(Data records)
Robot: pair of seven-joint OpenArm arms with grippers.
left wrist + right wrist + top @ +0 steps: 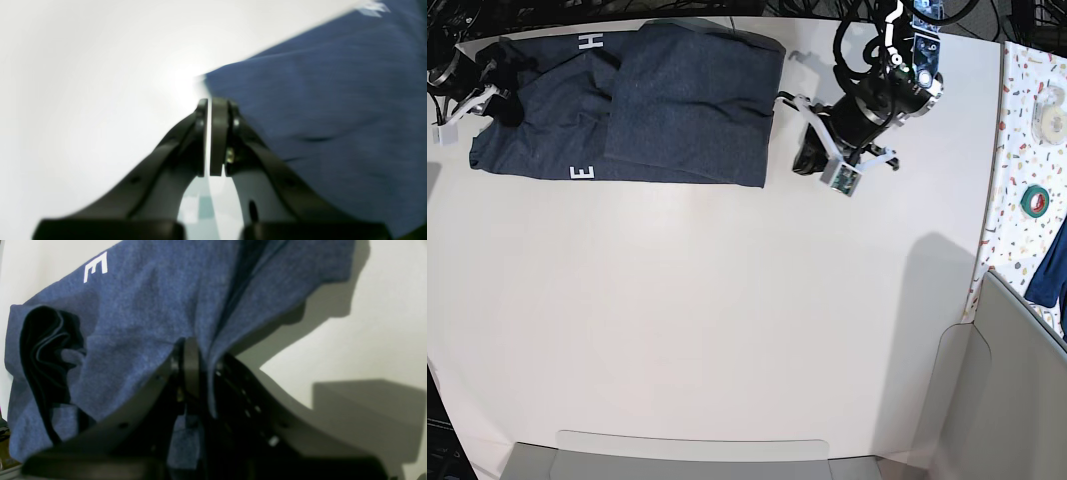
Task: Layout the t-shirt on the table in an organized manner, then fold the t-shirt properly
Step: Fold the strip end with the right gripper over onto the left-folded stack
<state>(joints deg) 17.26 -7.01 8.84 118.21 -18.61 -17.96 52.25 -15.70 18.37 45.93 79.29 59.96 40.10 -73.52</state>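
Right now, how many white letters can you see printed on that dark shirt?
2. On the t-shirt, an H sits near the far edge of the table and an E near the shirt's near edge. Folds may hide more lettering.

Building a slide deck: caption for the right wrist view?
Right tool shut on an edge of the navy t-shirt above the white table.
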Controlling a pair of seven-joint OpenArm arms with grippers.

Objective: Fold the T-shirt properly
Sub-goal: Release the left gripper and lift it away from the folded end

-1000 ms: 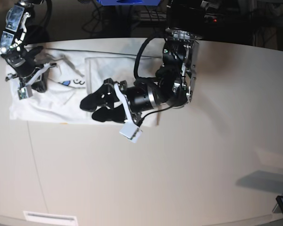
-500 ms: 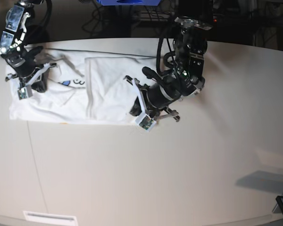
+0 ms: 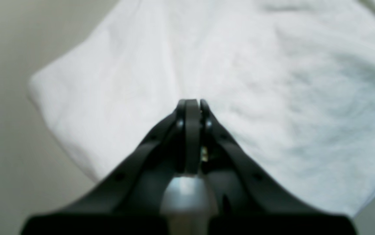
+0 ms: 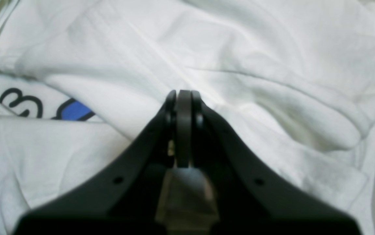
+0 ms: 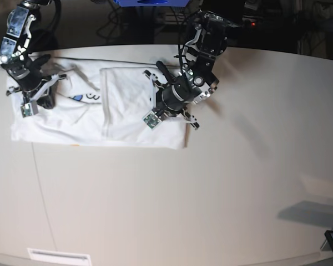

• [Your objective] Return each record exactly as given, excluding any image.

• [Solution to the exercise]
Robot: pair of seven-joint OpenArm arms with grippers.
left wrist + right wrist + top @ +0 steps: 
Task: Layout the t-shirt on the table in an organized manner, then fold the t-shirt properly
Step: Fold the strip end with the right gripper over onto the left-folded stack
<state>(joints deg) 17.26 -7.01 8.84 118.21 -18.61 -17.96 52.25 -15.70 18.37 45.93 79.29 59.96 40.10 -73.52</state>
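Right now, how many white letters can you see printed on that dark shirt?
2. On the t-shirt, an H sits near the far edge of the table and an E near the shirt's near edge. Folds may hide more lettering.

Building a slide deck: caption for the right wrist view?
Right tool shut on an edge of the navy t-shirt above the white table.
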Controlling a pair of seven-joint OpenArm arms with grippers.

Objective: Fold the T-shirt properly
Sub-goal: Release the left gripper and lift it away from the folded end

-1000 ms: 
-500 ms: 
+0 ms: 
+0 ms: 
+0 ms: 

No further output is required here.